OMG, guys!!!!!! just came back from a 12 day camping trip, and read all the threads, you had me cracking up!! 
Now kids, do I need to separate you, or will you behave  (you know who you are )
I do so love that we already having fun with this!!


----------



## hallorenescene (Dec 28, 2007)

oh do prepare the flying monkeys bethie. it sounds like they are needed almost now. lol. i'm glad i'm one of the good ghouls


----------



## NOWHINING (Jul 25, 2009)

Spookilicious mama said:


> NOWHINING said:
> 
> 
> > *This is so sad. LOL so very very sad, like pitiful sad. LMAO *
> ...


----------



## NOWHINING (Jul 25, 2009)

hallorenescene said:


> oh do prepare the flying monkeys bethie. it sounds like they are needed almost now. lol. i'm glad i'm one of the good ghouls


You're a good Ghoul? (snickering) suuuuurreeee.


----------



## hallorenescene (Dec 28, 2007)

ask spooky mama, bethie, or anyone, i'm a sweetie. all good ghouls will answer


----------



## bethene (Feb 12, 2007)

well, you are all good ghouls in my book! LOL!! ( I am going to be diplomatic here! )


----------



## 13mummy (Aug 26, 2007)

I'm in! This is always fun!


----------



## Spookilicious mama (Feb 27, 2008)

hallorenescene said:


> oh do prepare the flying monkeys bethie. it sounds like they are needed almost now. lol. i'm glad i'm one of the good ghouls


*Those would be MY flying monkeys and I can not send them out just yet since they are being fitted for new purple boas. This time the boas will be purple with lime green tips I think they will look quite nice in them.

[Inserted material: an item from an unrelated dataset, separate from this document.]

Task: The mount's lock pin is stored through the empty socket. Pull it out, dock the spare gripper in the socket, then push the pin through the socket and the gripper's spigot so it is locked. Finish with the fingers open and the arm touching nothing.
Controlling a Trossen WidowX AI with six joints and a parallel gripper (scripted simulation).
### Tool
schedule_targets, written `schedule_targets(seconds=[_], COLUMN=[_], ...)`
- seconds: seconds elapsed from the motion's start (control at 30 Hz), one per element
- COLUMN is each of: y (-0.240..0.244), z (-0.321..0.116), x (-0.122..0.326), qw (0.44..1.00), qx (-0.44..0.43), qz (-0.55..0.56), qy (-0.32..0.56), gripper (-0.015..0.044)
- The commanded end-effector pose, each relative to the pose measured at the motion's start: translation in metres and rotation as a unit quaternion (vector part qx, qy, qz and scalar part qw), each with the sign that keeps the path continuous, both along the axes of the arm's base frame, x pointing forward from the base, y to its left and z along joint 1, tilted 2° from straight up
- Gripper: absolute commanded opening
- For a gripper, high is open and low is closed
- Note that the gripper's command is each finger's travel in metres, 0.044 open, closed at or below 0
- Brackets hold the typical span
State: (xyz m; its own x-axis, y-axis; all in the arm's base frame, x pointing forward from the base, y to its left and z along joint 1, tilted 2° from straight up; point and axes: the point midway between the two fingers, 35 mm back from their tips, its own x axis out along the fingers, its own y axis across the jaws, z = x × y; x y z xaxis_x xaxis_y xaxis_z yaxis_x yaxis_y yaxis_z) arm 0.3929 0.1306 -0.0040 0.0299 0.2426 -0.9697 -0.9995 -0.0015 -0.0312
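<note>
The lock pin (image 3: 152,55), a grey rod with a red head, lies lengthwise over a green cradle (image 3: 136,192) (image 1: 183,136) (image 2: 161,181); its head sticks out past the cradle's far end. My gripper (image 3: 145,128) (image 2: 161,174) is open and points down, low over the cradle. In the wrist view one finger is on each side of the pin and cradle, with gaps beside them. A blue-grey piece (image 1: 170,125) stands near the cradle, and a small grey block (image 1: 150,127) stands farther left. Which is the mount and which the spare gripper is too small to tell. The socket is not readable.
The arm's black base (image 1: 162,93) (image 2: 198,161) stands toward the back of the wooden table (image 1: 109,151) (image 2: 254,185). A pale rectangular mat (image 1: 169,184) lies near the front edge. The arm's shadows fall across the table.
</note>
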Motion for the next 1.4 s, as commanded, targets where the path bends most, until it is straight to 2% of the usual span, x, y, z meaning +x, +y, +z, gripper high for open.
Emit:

As for being a good ghoul............ok fine Im a bad ghoul a very very bad ghoul and I own it 

THat said Im a pretty decent Secret Reaper*


----------



## Rikki (Aug 14, 2006)

Spookilicious mama said:


> *THat said Im a pretty decent Secret Reaper*


I concur!


----------



## hallorenescene (Dec 28, 2007)

Spookilicious mama said:


> *Those would be MY flying monkeys and I can not send them out just yet since they are being fitted for new purple boas. This time the boas will be purple with lime green tips I think they will look quite nice in them.
> 
> As for being a good ghoul............ok fine Im a bad ghoul a very very bad ghoul and I own it
> 
> THat said Im a pretty decent Secret Reaper*


spooky, good morning. cracking up laughing is a good way to start it out, you bad little ghoul you. what will the others own up to? and i no doubt you are also a great secret reaper. 
i thought the flying monkeys were bethies. hhmmmmm


----------



## beautifulnightmare (Oct 31, 2010)

I want in!


----------



## Spookilicious mama (Feb 27, 2008)

Rikki said:


> I concur!


*Awwwww  Hey maybe this year you'll get me  ok chances are slim but hey you never know it could happen *


----------



## bethene (Feb 12, 2007)

yeah, Spooki, you trying to steal my flying monkeys now?! you are a very bad ghoul!!


----------



## spookyone (Aug 23, 2009)

ummm i hope im still in ...... last i check i wuz but ummmmmmmmmmmmm i do beilve i need to crawl out of my cave hehehe


----------



## Guest (Jun 23, 2011)

I hope we get this party started because I am buying a truckload of Halloween tonight from a Haunt that is closing up  WAHAHAHAHA!!!


----------



## Kymmm (Oct 1, 2009)

hallorenescene said:


> i thought the flying monkeys were bethies. hhmmmmm


That makes two of us!


----------



## Kymmm (Oct 1, 2009)

Ohhhh Bethene, my bestest bud... Mr. Gris wants me to be his victim.. Hook a poor ghoul up huh?? lol


----------



## MissMandy (Apr 18, 2011)

Haha Kymmm. Mr. Gris does find some pretty awesome stuff!


----------



## obsessedjack (Sep 3, 2010)

Awwww I thought he wanted ME to be his victim.


----------



## Spookilicious mama (Feb 27, 2008)

bethene said:


> yeah, Spooki, you trying to steal my flying monkeys now?! you are a very bad ghoul!!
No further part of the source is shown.